> **BRIEF**:
Below are entries. Reproduce exactly the lines between the line holding "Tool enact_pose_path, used" and the line holding "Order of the", inclusive, and only those.

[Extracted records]

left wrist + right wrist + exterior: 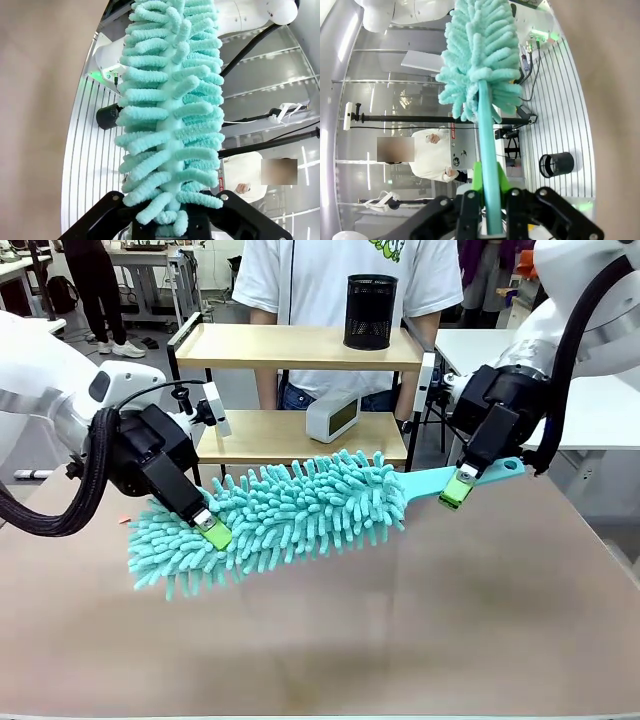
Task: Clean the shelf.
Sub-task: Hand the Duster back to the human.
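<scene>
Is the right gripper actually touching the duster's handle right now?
Touching. In the right wrist view the right gripper has its green pads pressed against both sides of the teal duster handle; the front view shows the same grip.

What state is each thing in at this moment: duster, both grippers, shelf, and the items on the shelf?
Duster: held off the table, tilted, handle end higher.
Left gripper: shut on the duster's fluffy end.
Right gripper: shut on the duster's handle.
Shelf: upright, not touched by the duster.
Black mesh cup: upright on the top board.
Small white clock: standing on the lower board.
</scene>
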You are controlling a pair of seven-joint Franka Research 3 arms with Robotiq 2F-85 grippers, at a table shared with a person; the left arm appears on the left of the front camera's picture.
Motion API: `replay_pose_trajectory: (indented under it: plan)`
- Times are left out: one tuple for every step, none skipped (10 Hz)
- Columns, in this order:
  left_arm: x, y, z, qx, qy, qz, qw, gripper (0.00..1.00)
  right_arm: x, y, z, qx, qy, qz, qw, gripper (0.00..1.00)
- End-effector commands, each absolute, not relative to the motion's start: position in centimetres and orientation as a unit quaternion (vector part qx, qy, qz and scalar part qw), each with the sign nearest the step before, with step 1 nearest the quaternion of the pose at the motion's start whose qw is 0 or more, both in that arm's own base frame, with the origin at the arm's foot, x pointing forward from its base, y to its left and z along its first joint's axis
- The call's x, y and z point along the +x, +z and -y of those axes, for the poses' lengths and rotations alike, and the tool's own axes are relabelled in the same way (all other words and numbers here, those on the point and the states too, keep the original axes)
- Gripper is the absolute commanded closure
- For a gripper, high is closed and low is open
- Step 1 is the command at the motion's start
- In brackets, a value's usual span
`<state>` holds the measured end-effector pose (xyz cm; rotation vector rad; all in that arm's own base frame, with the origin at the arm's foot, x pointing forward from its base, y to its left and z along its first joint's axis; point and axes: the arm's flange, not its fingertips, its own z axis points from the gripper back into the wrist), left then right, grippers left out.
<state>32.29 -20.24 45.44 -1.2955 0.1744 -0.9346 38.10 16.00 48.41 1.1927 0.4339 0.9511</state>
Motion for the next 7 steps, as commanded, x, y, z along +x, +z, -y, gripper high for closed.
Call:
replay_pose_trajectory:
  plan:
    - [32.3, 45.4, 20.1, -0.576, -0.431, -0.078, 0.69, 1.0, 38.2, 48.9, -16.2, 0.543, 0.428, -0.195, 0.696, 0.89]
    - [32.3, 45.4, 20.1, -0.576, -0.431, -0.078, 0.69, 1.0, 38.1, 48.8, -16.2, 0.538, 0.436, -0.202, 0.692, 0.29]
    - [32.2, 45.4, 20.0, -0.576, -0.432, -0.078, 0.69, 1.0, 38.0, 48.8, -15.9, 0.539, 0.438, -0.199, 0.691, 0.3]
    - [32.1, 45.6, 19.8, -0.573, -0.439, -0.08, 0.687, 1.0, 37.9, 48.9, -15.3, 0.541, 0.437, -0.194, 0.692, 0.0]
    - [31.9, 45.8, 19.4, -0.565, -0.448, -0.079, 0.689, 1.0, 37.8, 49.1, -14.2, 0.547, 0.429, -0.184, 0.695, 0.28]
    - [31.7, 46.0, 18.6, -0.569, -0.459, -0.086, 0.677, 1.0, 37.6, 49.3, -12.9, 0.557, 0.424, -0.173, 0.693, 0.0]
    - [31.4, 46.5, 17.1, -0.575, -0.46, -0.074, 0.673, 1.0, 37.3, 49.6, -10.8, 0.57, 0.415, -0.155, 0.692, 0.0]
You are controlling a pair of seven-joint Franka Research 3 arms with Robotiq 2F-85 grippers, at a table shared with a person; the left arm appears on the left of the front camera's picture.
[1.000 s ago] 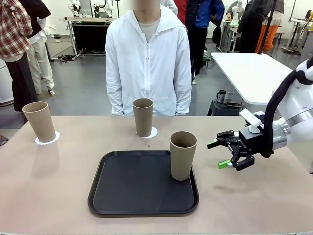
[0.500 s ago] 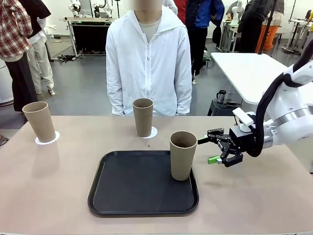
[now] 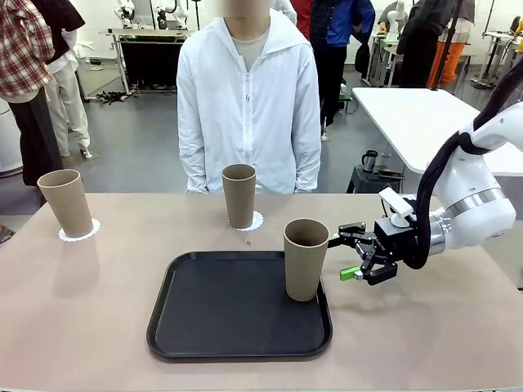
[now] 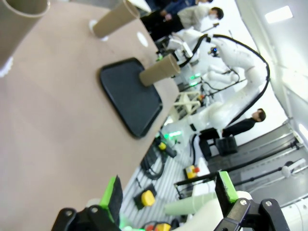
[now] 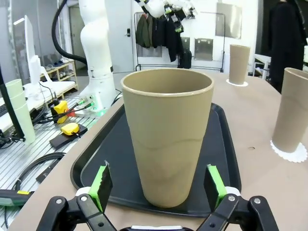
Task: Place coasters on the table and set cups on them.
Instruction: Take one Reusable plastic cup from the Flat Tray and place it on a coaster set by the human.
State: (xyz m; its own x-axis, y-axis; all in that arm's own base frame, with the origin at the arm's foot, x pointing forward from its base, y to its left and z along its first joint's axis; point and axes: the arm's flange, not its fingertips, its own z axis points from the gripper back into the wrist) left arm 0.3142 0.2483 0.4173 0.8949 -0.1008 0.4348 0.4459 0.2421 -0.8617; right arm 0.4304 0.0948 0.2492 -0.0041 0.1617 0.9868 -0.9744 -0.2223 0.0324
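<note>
While people stand about in the workshop behind, with a white table [image 3: 425, 122] off to one side, the beige table [image 3: 82, 327] carries a black tray [image 3: 221, 318] near its middle. A person in a white jacket [image 3: 249, 106] stands at the far edge.

Three tall, tapered, tan-brown cups with no handles stand upright. One cup [image 3: 65, 202] stands at the table's far left on a white lacy coaster [image 3: 79, 231]. A second cup [image 3: 239, 195] stands in front of the person, also on a coaster [image 3: 253, 221]. The third cup [image 3: 306, 259] stands inside the tray at its right side, with no coaster under it.

The right gripper [image 3: 350, 256] reaches in from the right, level with this third cup and just beside it, its jaws apart and not touching the wall. Seen from the right wrist, the cup [image 5: 167, 134] stands between the green pads [image 5: 101, 185] with a gap on either side.

The left gripper [image 4: 168, 192] hangs over the table's near edge, well apart from the cups, its fingers spread with nothing between them.
</note>
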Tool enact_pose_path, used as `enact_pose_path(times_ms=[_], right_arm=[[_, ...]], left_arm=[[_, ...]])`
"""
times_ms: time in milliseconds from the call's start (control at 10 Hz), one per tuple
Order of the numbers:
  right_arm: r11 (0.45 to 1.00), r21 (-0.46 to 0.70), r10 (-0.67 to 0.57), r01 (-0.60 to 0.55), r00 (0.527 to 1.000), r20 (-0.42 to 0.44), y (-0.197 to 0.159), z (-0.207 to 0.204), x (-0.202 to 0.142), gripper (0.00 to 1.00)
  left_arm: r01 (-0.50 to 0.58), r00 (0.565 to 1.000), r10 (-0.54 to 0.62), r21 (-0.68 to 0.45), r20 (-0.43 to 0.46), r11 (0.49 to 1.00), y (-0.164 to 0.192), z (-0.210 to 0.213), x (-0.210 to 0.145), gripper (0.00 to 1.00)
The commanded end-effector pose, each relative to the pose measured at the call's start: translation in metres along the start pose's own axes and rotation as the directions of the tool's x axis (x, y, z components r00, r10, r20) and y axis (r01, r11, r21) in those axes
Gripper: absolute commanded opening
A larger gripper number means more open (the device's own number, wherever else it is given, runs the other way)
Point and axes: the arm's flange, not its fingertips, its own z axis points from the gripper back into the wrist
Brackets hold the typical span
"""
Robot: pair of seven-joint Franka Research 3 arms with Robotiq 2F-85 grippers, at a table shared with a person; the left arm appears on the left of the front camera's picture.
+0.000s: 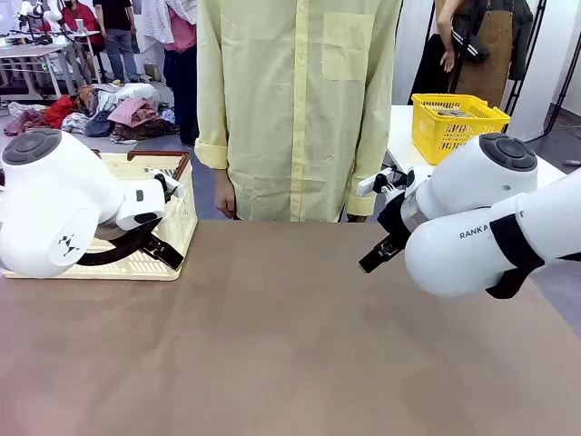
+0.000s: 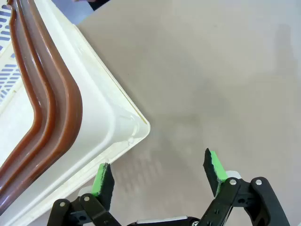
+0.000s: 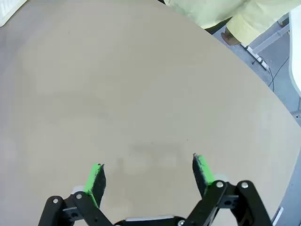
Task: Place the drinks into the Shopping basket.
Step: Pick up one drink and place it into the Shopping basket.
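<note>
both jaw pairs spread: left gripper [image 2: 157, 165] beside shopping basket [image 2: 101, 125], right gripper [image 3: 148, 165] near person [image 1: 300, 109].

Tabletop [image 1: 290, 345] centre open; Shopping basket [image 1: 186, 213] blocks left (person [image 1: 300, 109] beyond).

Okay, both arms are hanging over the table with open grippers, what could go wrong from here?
1. The left gripper hangs open with one pad close to the Shopping basket at its corner; swinging that way might knock it or snag its rim.
2. The person stands close at the far side; a quick forward reach by the open right gripper could meet a hand.
3. A yellow basket sits farther back; it might be mistaken for the target.
</note>
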Motion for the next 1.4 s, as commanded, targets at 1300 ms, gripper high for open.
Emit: enact_pose_path(times_ms=[1300], right_arm=[[1.000,0.000,0.000,0.000,1.000,0.000,0.0000,0.0000,0.0000,1.00]], left_arm=[[0.000,1.000,0.000,0.000,0.001,1.000,0.0000,0.0001,0.0001,1.00]])
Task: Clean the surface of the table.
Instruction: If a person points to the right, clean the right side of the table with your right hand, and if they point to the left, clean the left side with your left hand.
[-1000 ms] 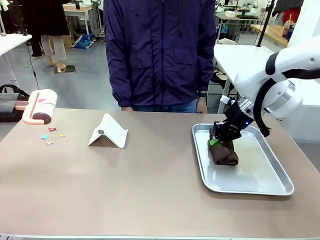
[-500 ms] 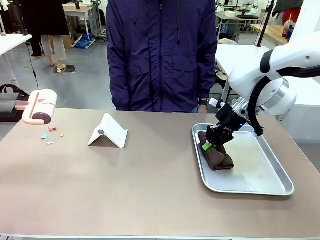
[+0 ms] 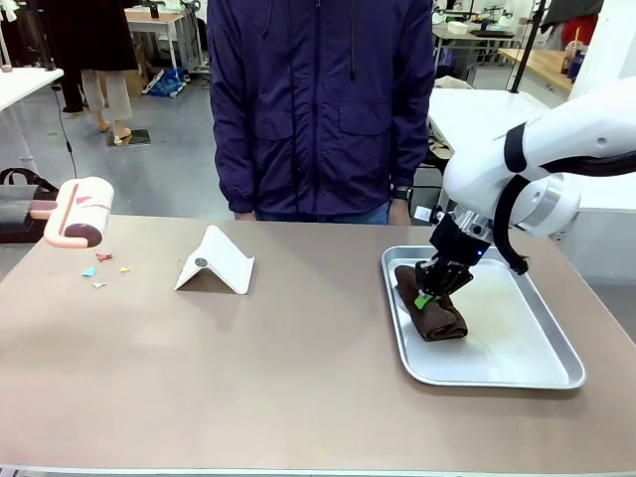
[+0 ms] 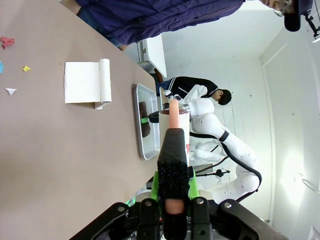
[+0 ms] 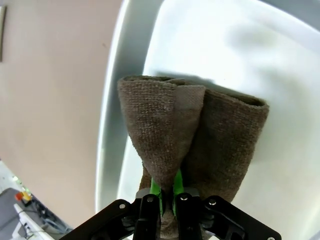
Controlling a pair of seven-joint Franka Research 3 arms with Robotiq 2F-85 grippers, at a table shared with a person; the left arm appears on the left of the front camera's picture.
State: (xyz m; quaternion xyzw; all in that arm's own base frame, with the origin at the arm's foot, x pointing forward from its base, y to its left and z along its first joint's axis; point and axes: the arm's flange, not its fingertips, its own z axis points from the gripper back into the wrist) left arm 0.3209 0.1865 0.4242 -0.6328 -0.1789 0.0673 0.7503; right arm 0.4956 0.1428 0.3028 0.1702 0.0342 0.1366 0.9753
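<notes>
The right claw (image 3: 429, 295) is pinching a fold of the brown terry cloth (image 3: 437, 316) between tightly closed jaws, right over the silver metal tray (image 3: 517, 376), so the cloth-fetching step is under way. Next it is likely needing to lift the cloth clear of the rim and carry it over the brownish-taupe table (image 3: 298, 368), which is spreading beneath and to this claw's left, toward the coloured paper scraps (image 3: 99, 270) well away. The left claw (image 4: 172, 200) is clamping the pink lint roller (image 4: 172, 160). Compared with a second ago, the cloth is lying nearer the tray's left wall, the right claw having moved with it.
</notes>
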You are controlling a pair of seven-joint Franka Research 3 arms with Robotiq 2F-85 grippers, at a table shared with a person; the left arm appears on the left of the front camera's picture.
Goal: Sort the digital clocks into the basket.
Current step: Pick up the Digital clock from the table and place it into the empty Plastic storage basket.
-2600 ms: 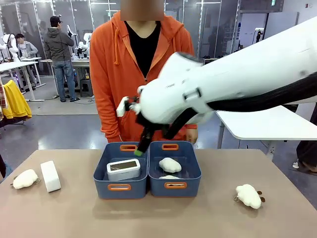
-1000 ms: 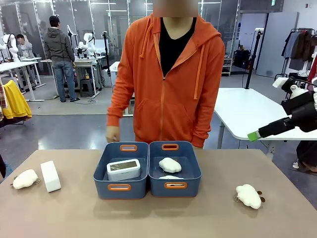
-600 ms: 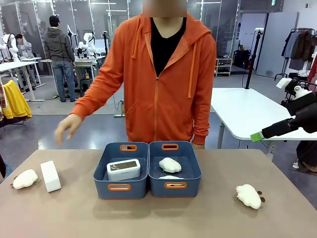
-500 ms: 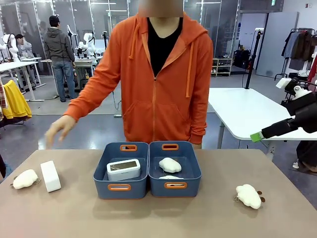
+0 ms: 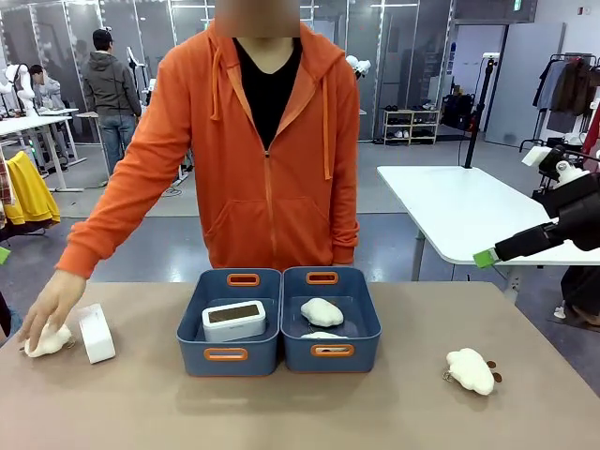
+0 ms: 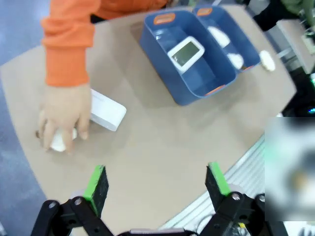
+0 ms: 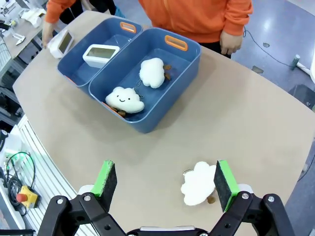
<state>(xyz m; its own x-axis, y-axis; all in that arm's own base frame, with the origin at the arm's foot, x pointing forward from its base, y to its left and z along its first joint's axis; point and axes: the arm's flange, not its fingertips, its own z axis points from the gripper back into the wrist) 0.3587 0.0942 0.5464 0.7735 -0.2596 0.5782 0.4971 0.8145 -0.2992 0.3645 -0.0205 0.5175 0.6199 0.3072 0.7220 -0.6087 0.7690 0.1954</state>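
Observation:
One digital clock [image 5: 233,320] lies face up in the left blue-grey basket [image 5: 226,354], also seen as clock [image 6: 186,51] in basket [image 6: 164,19] and clock [image 7: 101,53] in basket [image 7: 127,27]. The other clock [image 5: 96,333] stands on the table at the far left, a white block [image 6: 106,109] from above, [image 7: 64,42]. A person's hand [image 5: 52,305] rests on a cream plush toy [image 5: 47,339] right beside it. My left gripper [image 6: 156,184] hangs open high above the table's left part. My right gripper [image 7: 165,179] is open above the right side; its green pad [image 5: 484,257] shows at the right edge.
The twin right basket [image 5: 333,350] holds two plush toys [image 7: 151,72] [image 7: 125,100]. Another plush [image 5: 471,369] lies loose on the table's right, below my right gripper [image 7: 198,183]. The person in an orange hoodie [image 5: 262,159] stands at the far edge behind the baskets.
My right arm pulled back from over the baskets to the right edge and has since held still. The person's hand swung out and down onto the plush beside the left clock.

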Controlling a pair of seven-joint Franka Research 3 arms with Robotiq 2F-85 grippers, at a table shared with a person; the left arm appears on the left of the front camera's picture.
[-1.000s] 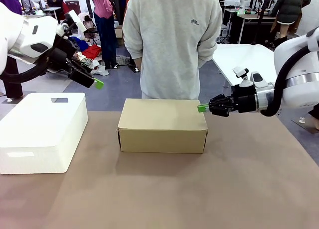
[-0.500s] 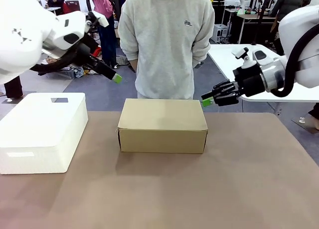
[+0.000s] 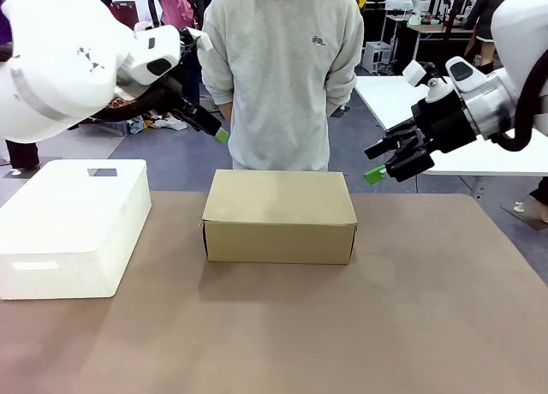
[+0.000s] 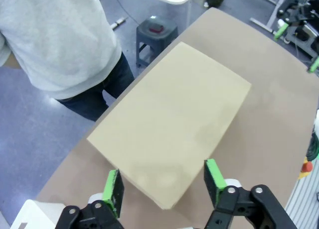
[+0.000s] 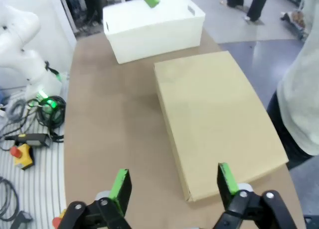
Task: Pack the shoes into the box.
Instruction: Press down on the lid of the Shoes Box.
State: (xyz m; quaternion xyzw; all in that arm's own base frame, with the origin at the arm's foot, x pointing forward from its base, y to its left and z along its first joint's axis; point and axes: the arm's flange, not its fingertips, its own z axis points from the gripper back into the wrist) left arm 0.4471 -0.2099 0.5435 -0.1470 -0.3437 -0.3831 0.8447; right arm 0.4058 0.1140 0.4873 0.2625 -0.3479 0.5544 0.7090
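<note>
Foam box (image 3: 73, 227): white, on table (image 3: 342, 325), below and left of left jaws.
Left gripper (image 3: 220, 134): raised, jaws wide, nothing held.
Box (image 3: 280, 216): tan cardboard, lid shut, mid-table, below and between both grippers.
Right gripper (image 3: 373, 162): raised, jaws wide, nothing held.

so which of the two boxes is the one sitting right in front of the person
The tan cardboard box, lid shut, at the table's middle. The white foam box sits off toward the robot's left.

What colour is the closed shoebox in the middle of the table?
The box is plain tan-brown cardboard, unprinted; the right wrist view shows it best.
</note>
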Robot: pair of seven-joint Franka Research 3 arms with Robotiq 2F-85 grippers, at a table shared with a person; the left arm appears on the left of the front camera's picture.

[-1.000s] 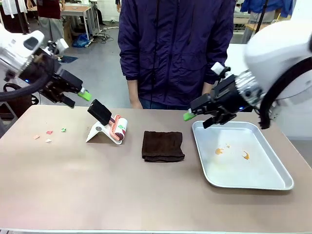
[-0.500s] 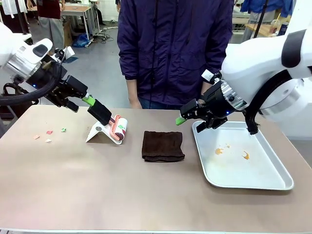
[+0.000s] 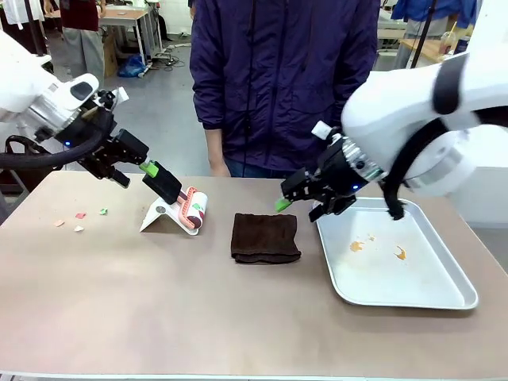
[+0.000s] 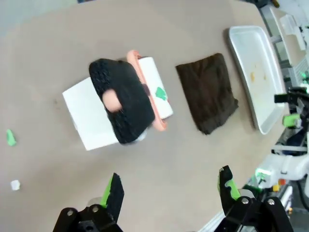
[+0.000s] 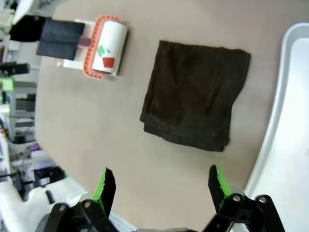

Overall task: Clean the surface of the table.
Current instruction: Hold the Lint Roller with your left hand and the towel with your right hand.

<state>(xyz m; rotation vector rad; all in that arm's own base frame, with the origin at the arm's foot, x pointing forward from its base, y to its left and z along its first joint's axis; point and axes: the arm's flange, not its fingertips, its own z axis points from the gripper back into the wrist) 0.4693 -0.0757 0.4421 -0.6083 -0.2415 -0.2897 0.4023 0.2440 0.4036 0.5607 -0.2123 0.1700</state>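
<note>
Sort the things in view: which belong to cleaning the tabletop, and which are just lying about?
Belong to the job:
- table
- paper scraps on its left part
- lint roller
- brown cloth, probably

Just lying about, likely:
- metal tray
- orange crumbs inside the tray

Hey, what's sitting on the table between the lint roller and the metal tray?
A folded dark brown cloth lies flat on the table between the lint roller and the tray, touching neither; the front view shows it.
</note>
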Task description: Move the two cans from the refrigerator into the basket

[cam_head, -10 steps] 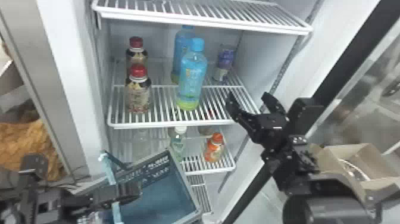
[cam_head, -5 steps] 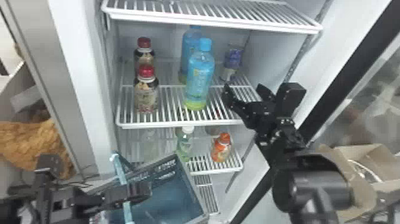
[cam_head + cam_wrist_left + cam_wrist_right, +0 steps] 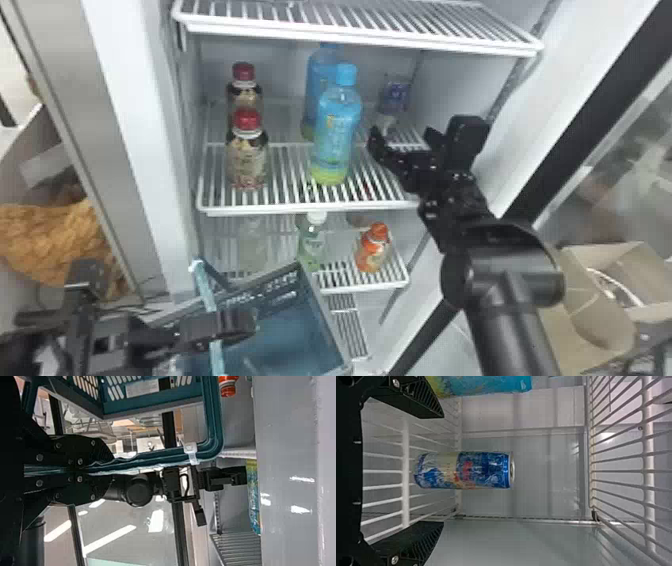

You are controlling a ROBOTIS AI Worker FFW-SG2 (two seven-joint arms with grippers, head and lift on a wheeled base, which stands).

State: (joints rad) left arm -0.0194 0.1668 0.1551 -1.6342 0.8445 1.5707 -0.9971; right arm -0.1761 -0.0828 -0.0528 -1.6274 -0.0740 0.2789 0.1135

> **COMPLETED TASK**:
Tool enact_pose_path, used as `enact_pose_path(times_ms=[_], right_arm=[[_, ...]], left_arm=[[_, ...]])`
"""
times_ms: time in milliseconds from the call's start (control at 10 Hz), one per tuple
Order of the numbers:

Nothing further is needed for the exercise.